Elementary education teachers edged out special education teachers in the tally of unfilled teaching positions handed out at the September State Board of Education. That list of vacancies is at best conservative, but if you consider the number of waivers granted to teachers to cover special education, that is easily the greatest shortage field and has been for over a decade. Why?
Before the 2003 “Redesign” of teacher education, special education was a field that a college student could pursue without taking any other teaching major. But across the U.S., some states were moving to special education being an add-on to a teacher license. In other words, you trained to be a math or English or elementary or other teacher, and then tacked on the special education endorsement afterwards. That seemed to be the wave of the future, so Kansas also changed to special education being an add-on. Kansas colleges and universities moved their special ed coursework to master’s level.
That was a bad decision. That nationwide trend did not continue, and for good reason.

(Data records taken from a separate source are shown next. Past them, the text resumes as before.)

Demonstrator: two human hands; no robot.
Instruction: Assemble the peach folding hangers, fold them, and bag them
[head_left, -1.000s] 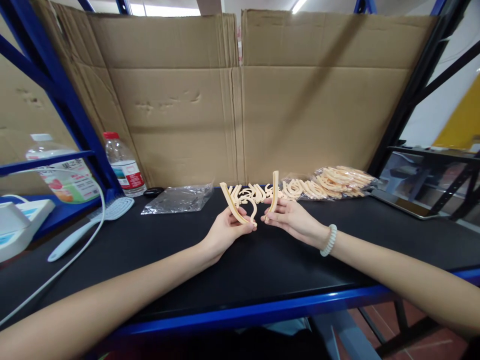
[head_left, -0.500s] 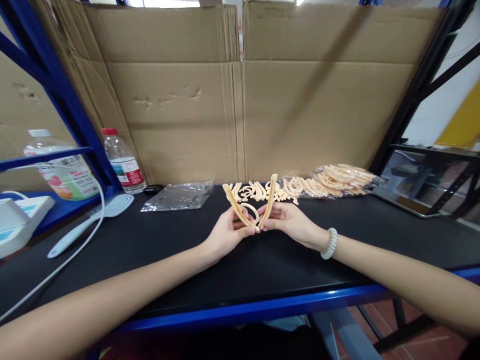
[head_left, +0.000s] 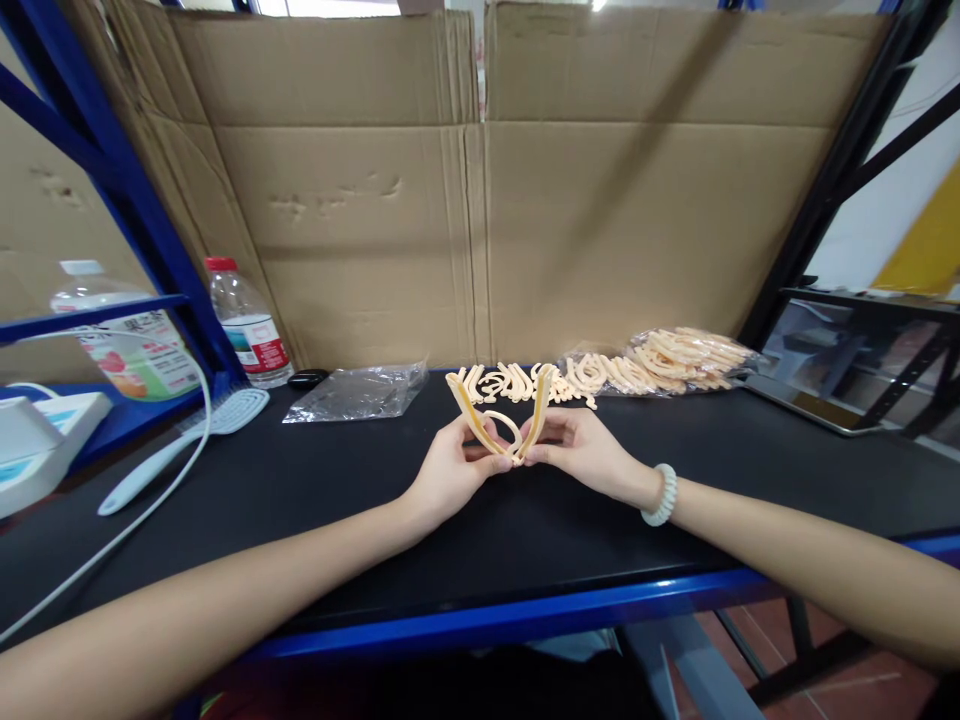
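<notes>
Both hands meet above the black table, pinching cream-coloured curved strips. My left hand [head_left: 457,463] grips a left strip [head_left: 471,408] that leans up and to the left. My right hand [head_left: 581,450], with a pale coiled bracelet at its wrist, grips a right strip [head_left: 540,405] that rises up and to the right. The lower ends come together between the fingertips, forming a V. A thin cream loop [head_left: 506,420] curves between the two strips. Whether these parts are joined is hidden by the fingers. Behind the hands lies a pile of similar cream pieces [head_left: 577,375].
A plastic bag of cream pieces [head_left: 686,358] lies at the back right, beside a tablet [head_left: 810,405]. A flat clear bag [head_left: 356,392], a hairbrush [head_left: 187,450], a white cable [head_left: 142,520] and a red-capped bottle [head_left: 251,330] are on the left. Cardboard [head_left: 360,230] stands behind.
The right strip's upper end has come down slightly, and my right hand has turned a little. My left hand has hardly moved and keeps its hold.
</notes>
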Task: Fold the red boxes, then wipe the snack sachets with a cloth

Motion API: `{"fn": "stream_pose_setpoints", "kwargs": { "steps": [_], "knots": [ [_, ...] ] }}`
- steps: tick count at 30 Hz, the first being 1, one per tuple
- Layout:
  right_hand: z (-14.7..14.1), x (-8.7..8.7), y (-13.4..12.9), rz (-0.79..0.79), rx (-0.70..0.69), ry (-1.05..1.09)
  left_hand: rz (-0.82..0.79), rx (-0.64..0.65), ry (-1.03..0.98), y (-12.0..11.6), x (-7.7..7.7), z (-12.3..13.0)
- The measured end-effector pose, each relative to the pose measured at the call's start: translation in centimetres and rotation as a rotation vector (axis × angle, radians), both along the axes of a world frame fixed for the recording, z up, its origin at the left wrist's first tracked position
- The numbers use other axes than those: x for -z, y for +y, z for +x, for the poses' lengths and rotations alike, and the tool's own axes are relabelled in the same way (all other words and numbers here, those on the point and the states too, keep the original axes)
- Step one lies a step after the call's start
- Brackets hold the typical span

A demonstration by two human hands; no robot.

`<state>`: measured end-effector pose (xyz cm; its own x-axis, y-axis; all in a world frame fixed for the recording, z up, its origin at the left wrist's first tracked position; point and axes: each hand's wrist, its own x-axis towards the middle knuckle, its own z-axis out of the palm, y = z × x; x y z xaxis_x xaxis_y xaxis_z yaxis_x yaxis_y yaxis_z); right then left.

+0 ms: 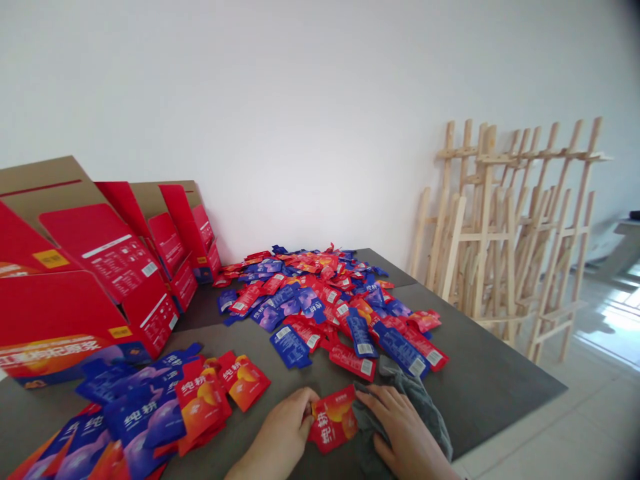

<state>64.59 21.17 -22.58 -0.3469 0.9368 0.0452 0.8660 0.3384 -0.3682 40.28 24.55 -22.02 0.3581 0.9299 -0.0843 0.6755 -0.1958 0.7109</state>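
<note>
A red sachet (334, 419) with orange fruit printed on it lies flat near the front of the dark table. Its left end is pinched between the thumb and fingers of my left hand (284, 433). My right hand (400, 427) rests on a grey-green cloth (429, 415), pressing it against the sachet's right end. The cloth is bunched under my palm and spreads to the right. Beyond my hands lies a big loose heap of red and blue sachets (313, 303). To the left, more sachets (145, 413) lie in overlapping stacks, fronts up.
Open red cardboard boxes (65, 313) stand in a row along the table's left side, flaps raised. The grey table (490, 373) ends in an edge at the right. Several wooden easels (483, 240) lean together beyond it. A white wall (310, 120) rises behind.
</note>
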Motion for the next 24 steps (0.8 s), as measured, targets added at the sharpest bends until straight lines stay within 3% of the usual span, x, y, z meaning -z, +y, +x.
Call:
{"fn": "stream_pose_setpoints", "kwargs": {
  "steps": [4,7,11,15,17,21,24],
  "knots": [
    [0.3,0.4,0.2,0.022,0.092,-0.002,0.116,-0.089,-0.033,0.4,-0.5,-0.6],
    [0.1,0.4,0.5,0.038,0.128,0.051,0.347,-0.094,-0.007,0.8,-0.8,-1.2],
    [0.3,0.4,0.8,0.051,0.193,0.202,0.669,0.203,0.098,1.1,-1.4,-1.6],
    [0.9,0.0,0.9,0.073,0.286,0.392,0.755,0.502,0.201,1.0,-1.8,-1.6],
    [1.2,-0.4,1.0,0.085,0.302,0.457,0.78,0.547,0.216,0.8,-1.9,-1.7],
    [1.9,-1.3,1.4,0.108,0.331,0.523,0.874,0.434,0.254,0.3,-1.9,-2.0],
    [1.4,-1.6,1.3,0.117,0.249,0.466,0.862,0.499,0.333,0.2,-1.5,-1.8]
  ]
}}
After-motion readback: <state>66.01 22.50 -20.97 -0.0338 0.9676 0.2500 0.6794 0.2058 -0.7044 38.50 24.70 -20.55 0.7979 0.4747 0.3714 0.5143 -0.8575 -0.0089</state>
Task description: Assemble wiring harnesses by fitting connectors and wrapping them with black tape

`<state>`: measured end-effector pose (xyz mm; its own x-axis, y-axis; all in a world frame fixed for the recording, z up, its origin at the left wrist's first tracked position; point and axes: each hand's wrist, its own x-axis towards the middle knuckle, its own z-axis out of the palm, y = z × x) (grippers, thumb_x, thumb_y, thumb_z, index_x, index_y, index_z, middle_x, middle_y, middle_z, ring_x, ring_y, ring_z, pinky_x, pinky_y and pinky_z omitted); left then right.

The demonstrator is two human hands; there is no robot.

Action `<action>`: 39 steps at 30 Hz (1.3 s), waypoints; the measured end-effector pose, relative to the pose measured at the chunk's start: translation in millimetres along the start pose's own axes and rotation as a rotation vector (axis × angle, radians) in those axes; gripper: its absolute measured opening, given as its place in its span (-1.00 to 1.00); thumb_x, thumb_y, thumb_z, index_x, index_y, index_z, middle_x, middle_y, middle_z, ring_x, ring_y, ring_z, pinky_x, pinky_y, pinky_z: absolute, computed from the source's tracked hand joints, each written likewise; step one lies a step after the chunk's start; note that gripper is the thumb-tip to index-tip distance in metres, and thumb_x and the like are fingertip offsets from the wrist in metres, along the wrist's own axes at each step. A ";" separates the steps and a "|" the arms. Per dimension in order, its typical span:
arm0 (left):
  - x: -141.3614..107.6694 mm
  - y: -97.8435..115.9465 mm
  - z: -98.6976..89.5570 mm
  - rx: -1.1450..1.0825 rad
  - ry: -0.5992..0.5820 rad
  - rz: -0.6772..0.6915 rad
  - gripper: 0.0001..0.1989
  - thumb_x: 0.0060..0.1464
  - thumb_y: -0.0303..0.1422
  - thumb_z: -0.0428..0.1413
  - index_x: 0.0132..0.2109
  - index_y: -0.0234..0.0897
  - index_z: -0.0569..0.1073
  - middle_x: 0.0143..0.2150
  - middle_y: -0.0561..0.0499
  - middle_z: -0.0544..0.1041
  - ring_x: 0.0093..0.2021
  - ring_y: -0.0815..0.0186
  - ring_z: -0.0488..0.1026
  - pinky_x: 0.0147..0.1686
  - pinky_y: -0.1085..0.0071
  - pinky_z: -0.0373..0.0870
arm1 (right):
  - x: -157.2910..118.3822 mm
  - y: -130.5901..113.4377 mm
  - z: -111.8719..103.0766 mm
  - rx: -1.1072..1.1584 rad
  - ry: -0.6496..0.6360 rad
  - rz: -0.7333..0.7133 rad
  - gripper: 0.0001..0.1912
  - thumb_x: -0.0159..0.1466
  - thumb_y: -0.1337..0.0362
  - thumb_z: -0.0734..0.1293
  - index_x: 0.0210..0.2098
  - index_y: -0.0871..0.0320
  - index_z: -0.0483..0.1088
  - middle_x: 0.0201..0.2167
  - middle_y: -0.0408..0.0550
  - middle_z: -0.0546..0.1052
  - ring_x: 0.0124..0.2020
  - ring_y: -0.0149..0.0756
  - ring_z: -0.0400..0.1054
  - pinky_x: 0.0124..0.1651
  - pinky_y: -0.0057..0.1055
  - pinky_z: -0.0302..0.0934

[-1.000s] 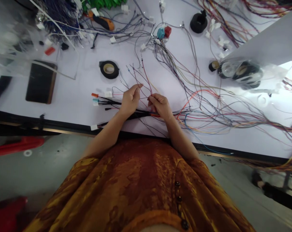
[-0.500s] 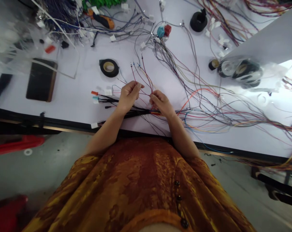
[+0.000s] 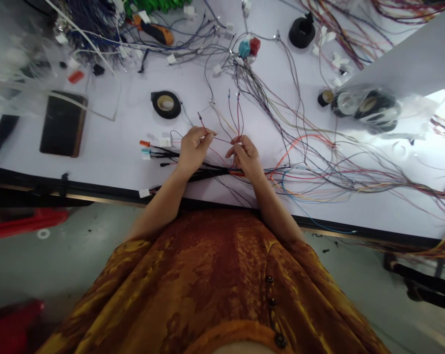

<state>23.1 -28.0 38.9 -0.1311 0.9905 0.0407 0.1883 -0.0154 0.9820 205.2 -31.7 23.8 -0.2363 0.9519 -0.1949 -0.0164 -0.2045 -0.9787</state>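
Thumb and forefinger of my left hand [image 3: 193,149] pinch a thin dark red wire [image 3: 222,139], whose terminal end sticks up past the fingers. This wire runs across to my right hand [image 3: 245,153], closed on a few red wires [image 3: 239,118] that stand up above it with small terminals at their tips. A pale yellow wire [image 3: 225,118] slants away at the upper left of that hand. Below both hands lies a black-taped wire harness [image 3: 211,172], with orange and light blue connectors [image 3: 145,147] at its left end.
A roll of black tape [image 3: 166,104] lies left of the hands, and a phone [image 3: 63,124] farther left. Loose wires [image 3: 340,167] spread to the right. Blue and red connectors [image 3: 249,47], an orange-handled tool [image 3: 156,32] and another black roll [image 3: 302,32] lie toward the back.
The upright red wires have swung right and now stand above my right hand. One wire stays in my left hand, stretched between the two hands.
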 end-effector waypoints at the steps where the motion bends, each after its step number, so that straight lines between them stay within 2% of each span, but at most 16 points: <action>1: 1.8 -2.8 1.1 -0.015 -0.003 -0.056 -0.89 0.17 -0.36 0.21 -0.32 -0.27 0.57 -0.42 0.01 0.52 -0.38 0.39 0.41 -0.41 0.51 0.32 | -1.3 -0.2 -0.1 0.012 -0.012 -0.016 -0.78 0.34 0.07 0.27 -0.21 0.07 0.23 -0.50 -0.24 0.51 -0.74 -0.59 -0.03 -0.68 -0.54 -0.16; 3: 5.5 -7.3 3.7 -0.117 -0.027 -0.190 -0.84 0.21 -0.31 0.17 -0.30 -0.29 0.55 -0.49 0.03 0.50 -0.58 0.47 0.23 -0.59 0.51 0.14 | -3.4 -0.7 -0.7 0.025 -0.050 -0.056 -0.78 0.33 0.08 0.28 -0.18 0.07 0.26 -0.47 -0.22 0.53 -0.73 -0.60 -0.03 -0.67 -0.53 -0.15; 5: 8.5 -9.5 5.9 -0.273 -0.072 -0.278 -0.83 0.22 -0.27 0.15 -0.23 -0.28 0.53 -0.41 -0.01 0.58 -0.67 0.54 0.04 -0.67 0.48 -0.04 | -4.1 -1.0 -1.0 0.017 -0.078 -0.081 -0.80 0.32 0.10 0.28 -0.19 0.10 0.30 -0.43 -0.19 0.54 -0.71 -0.60 -0.02 -0.66 -0.52 -0.14; 8: 9.3 -9.0 8.0 -0.468 -0.148 -0.255 -0.81 0.16 -0.27 0.23 -0.09 -0.18 0.51 -0.12 -0.08 0.66 -0.69 0.59 -0.05 -0.69 0.46 -0.13 | -2.7 -1.3 0.0 -0.015 -0.055 -0.081 -0.83 0.30 0.15 0.29 -0.23 0.12 0.35 -0.40 -0.15 0.54 -0.68 -0.59 -0.01 -0.64 -0.51 -0.13; 10: 8.4 -7.9 9.4 -0.519 -0.162 -0.196 -0.73 0.13 -0.27 0.28 -0.02 -0.11 0.49 -0.07 -0.08 0.65 -0.69 0.59 -0.02 -0.69 0.46 -0.12 | -1.0 -1.6 0.8 -0.033 -0.020 -0.075 -0.85 0.29 0.18 0.30 -0.24 0.13 0.35 -0.40 -0.15 0.53 -0.66 -0.58 0.03 -0.62 -0.52 -0.10; 14: 6.9 -8.5 12.7 -0.443 -0.029 -0.095 -0.73 0.17 -0.24 0.27 0.00 -0.18 0.51 -0.39 0.03 0.59 -0.68 0.55 0.07 -0.69 0.47 -0.04 | 2.7 -2.8 0.1 -0.060 0.020 -0.025 -0.81 0.26 0.20 0.37 -0.18 0.13 0.34 -0.49 -0.25 0.43 -0.58 -0.55 0.16 -0.58 -0.56 -0.02; 16: 4.7 -9.7 13.3 -0.406 0.031 -0.079 -0.76 0.22 -0.23 0.23 -0.01 -0.21 0.52 -0.50 0.07 0.52 -0.68 0.52 0.10 -0.68 0.47 0.01 | 4.5 -4.1 -0.6 -0.075 0.000 0.043 -0.81 0.28 0.16 0.38 -0.24 0.15 0.37 -0.53 -0.27 0.37 -0.62 -0.57 0.13 -0.61 -0.56 -0.05; 20: -4.5 -14.6 12.6 -0.398 0.020 -0.119 -0.71 0.26 -0.18 0.21 0.04 -0.21 0.51 -0.55 0.10 0.49 -0.69 0.50 0.14 -0.67 0.47 0.05 | 7.9 -7.5 0.9 0.079 0.062 0.149 -0.67 0.33 0.01 0.34 -0.38 0.14 0.30 -0.56 -0.28 0.35 -0.73 -0.62 -0.05 -0.69 -0.53 -0.16; 25: -7.2 -24.2 8.5 -0.473 0.034 -0.177 -0.65 0.20 -0.17 0.27 0.06 -0.19 0.48 -0.52 0.13 0.50 -0.71 0.55 0.14 -0.67 0.48 0.03 | 11.2 -4.1 0.7 0.188 0.141 0.200 -0.63 0.36 -0.02 0.32 -0.36 0.11 0.21 -0.49 -0.26 0.43 -0.72 -0.63 -0.07 -0.67 -0.56 -0.05; 27: -3.7 -23.9 1.3 -0.506 0.076 -0.190 -0.74 0.22 -0.20 0.26 -0.02 -0.20 0.49 -0.48 0.12 0.53 -0.71 0.56 0.11 -0.68 0.48 0.04 | 11.7 0.3 -3.5 0.107 0.160 0.209 -0.66 0.39 0.00 0.28 -0.35 0.09 0.18 -0.45 -0.23 0.44 -0.71 -0.62 -0.05 -0.66 -0.54 -0.02; 30: 1.1 -15.2 -14.4 -0.542 0.149 -0.171 -0.89 0.22 -0.30 0.25 -0.15 -0.20 0.51 -0.41 0.10 0.57 -0.71 0.57 0.08 -0.70 0.49 0.04 | 10.5 3.3 -11.3 -0.210 0.258 0.149 -0.77 0.37 0.15 0.29 -0.32 0.07 0.17 -0.40 -0.18 0.43 -0.61 -0.52 0.13 -0.53 -0.48 0.16; 33: 2.8 0.7 -24.6 -0.533 0.158 -0.160 -0.96 0.20 -0.39 0.25 -0.23 -0.22 0.52 -0.37 0.07 0.59 -0.70 0.58 0.07 -0.70 0.51 0.03 | 10.5 -3.8 -10.1 -0.491 0.408 -0.118 -0.80 0.30 0.27 0.32 -0.13 0.09 0.21 -0.21 -0.04 0.44 -0.27 -0.33 0.37 -0.17 -0.30 0.36; 34: 3.2 6.5 -25.4 -0.528 0.149 -0.167 -0.96 0.20 -0.41 0.24 -0.24 -0.23 0.52 -0.36 0.06 0.59 -0.69 0.58 0.07 -0.69 0.51 0.03 | 12.0 -8.2 -5.9 -0.527 0.386 -0.222 -0.73 0.29 0.28 0.32 -0.05 0.10 0.21 -0.13 0.00 0.44 -0.15 -0.27 0.38 -0.07 -0.25 0.36; 36: 5.1 17.6 -24.2 -0.532 0.119 -0.195 -0.96 0.20 -0.44 0.23 -0.25 -0.24 0.53 -0.33 0.05 0.60 -0.68 0.58 0.08 -0.68 0.53 0.06 | 18.2 -18.0 7.6 -0.531 0.179 -0.352 -0.62 0.28 0.28 0.32 0.06 0.10 0.19 -0.06 0.03 0.44 -0.05 -0.23 0.38 0.01 -0.21 0.33; 38: 8.6 26.7 -22.6 -0.573 0.099 -0.228 -0.95 0.23 -0.47 0.19 -0.22 -0.24 0.54 -0.28 0.03 0.60 -0.65 0.57 0.11 -0.65 0.54 0.11 | 27.7 -27.7 24.3 -0.488 -0.076 -0.347 -0.64 0.27 0.27 0.32 0.03 0.12 0.21 -0.21 -0.06 0.47 -0.17 -0.28 0.39 -0.07 -0.27 0.32; 39: 10.7 30.2 -22.6 -0.611 0.096 -0.245 -0.92 0.25 -0.47 0.16 -0.20 -0.24 0.55 -0.26 0.02 0.60 -0.63 0.57 0.14 -0.62 0.55 0.14 | 32.7 -32.1 31.9 -0.454 -0.145 -0.319 -0.71 0.29 0.26 0.31 -0.02 0.12 0.24 -0.31 -0.12 0.45 -0.26 -0.32 0.36 -0.14 -0.32 0.30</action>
<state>5.4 -20.9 73.1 -0.1918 0.9591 -0.2084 -0.4398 0.1059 0.8919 166.9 -1.3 50.9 -0.4191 0.9030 0.0943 0.3026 0.2369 -0.9232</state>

Many students who graduated from high school had seen first-hand the dedication of special ed teachers helping their classmates, and they went to college with the inspiration to go into special education to help others. But that had to be put on hold while they studied a content teaching field. By the time they finished that endorsement, years had passed and that inspiration was long gone. As veteran special ed teachers retired, the shortage grew dramatically.
Several years ago, the Kansas State Board of Education corrected this error and made special education again an initial endorsement. We would expect that the university education schools across Kansas would now be into their second year of training a new generation of special education teachers to soon reduce that shortage. We would be wrong.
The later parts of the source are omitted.